**Exercise:** Word for word, return the lines from the top of the listing to the line containing "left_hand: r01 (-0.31", both ends included, and no others.

** Data block follows **

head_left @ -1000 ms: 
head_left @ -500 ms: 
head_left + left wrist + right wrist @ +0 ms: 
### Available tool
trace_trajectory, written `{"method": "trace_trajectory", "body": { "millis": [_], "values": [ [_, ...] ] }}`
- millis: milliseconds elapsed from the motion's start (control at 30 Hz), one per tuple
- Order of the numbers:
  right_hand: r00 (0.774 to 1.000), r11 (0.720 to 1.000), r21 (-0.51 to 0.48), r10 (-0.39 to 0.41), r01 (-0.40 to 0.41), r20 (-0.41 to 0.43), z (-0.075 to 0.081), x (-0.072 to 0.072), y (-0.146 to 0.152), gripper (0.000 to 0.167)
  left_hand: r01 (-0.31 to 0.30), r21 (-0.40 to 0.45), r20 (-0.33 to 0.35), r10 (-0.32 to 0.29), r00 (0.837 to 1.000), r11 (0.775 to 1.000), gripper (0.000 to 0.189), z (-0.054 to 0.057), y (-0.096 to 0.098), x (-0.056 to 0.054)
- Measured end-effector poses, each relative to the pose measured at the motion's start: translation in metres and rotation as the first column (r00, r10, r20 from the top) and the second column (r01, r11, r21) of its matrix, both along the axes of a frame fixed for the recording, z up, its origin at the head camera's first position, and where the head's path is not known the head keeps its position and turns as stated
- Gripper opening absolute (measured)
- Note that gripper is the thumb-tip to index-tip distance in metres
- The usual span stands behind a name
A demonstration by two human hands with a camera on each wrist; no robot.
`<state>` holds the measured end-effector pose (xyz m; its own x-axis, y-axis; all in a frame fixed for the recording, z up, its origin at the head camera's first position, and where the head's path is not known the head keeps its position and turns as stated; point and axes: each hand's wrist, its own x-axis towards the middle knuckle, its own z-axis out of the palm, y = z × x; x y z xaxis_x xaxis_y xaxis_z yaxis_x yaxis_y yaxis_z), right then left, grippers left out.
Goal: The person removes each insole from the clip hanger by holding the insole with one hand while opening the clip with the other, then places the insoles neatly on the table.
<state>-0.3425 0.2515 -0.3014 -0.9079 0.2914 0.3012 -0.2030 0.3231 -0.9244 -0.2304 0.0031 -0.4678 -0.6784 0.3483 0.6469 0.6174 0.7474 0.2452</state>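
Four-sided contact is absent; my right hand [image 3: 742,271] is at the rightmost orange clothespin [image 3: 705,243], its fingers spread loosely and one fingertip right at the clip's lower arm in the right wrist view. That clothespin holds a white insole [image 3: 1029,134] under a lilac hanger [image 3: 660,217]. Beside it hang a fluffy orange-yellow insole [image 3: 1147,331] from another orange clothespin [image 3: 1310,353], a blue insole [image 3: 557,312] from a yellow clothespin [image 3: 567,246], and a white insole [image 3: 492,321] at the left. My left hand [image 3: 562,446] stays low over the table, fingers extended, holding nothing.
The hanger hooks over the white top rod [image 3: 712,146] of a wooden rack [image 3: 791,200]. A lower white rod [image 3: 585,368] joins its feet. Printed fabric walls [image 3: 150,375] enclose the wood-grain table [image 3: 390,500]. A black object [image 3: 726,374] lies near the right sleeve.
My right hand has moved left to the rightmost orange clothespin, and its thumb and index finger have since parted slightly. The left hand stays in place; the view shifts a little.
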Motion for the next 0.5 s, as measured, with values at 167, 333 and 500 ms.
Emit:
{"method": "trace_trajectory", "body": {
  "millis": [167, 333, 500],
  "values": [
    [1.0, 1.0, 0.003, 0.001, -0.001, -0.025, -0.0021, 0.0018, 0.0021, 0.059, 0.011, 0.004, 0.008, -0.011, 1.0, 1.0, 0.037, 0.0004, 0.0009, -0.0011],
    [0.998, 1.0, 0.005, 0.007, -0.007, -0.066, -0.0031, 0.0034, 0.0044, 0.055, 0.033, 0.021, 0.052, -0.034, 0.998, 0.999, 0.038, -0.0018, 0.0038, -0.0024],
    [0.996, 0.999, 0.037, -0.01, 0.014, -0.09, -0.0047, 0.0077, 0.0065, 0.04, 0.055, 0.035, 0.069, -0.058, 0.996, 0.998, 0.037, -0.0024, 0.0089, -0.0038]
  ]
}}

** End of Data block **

**Exercise answer:**
head_left @ -1000 ms: 
head_left @ -500 ms: 
head_left + left wrist + right wrist @ +0 ms: 
### Available tool
trace_trajectory, written `{"method": "trace_trajectory", "body": { "millis": [_], "values": [ [_, ...] ] }}`
- millis: milliseconds elapsed from the motion's start (control at 30 Hz), one per tuple
- Order of the numbers:
  right_hand: r00 (0.774 to 1.000), r11 (0.720 to 1.000), r21 (-0.51 to 0.48), r10 (-0.39 to 0.41), r01 (-0.40 to 0.41), r20 (-0.41 to 0.43), z (-0.075 to 0.081), x (-0.072 to 0.072), y (-0.146 to 0.152), gripper (0.000 to 0.167)
  left_hand: r01 (-0.31 to 0.30), r21 (-0.40 to 0.45), r20 (-0.33 to 0.35), r10 (-0.32 to 0.29), r00 (0.837 to 1.000), r11 (0.775 to 1.000), gripper (0.000 to 0.189), z (-0.054 to 0.057), y (-0.096 to 0.098), x (-0.056 to 0.054)

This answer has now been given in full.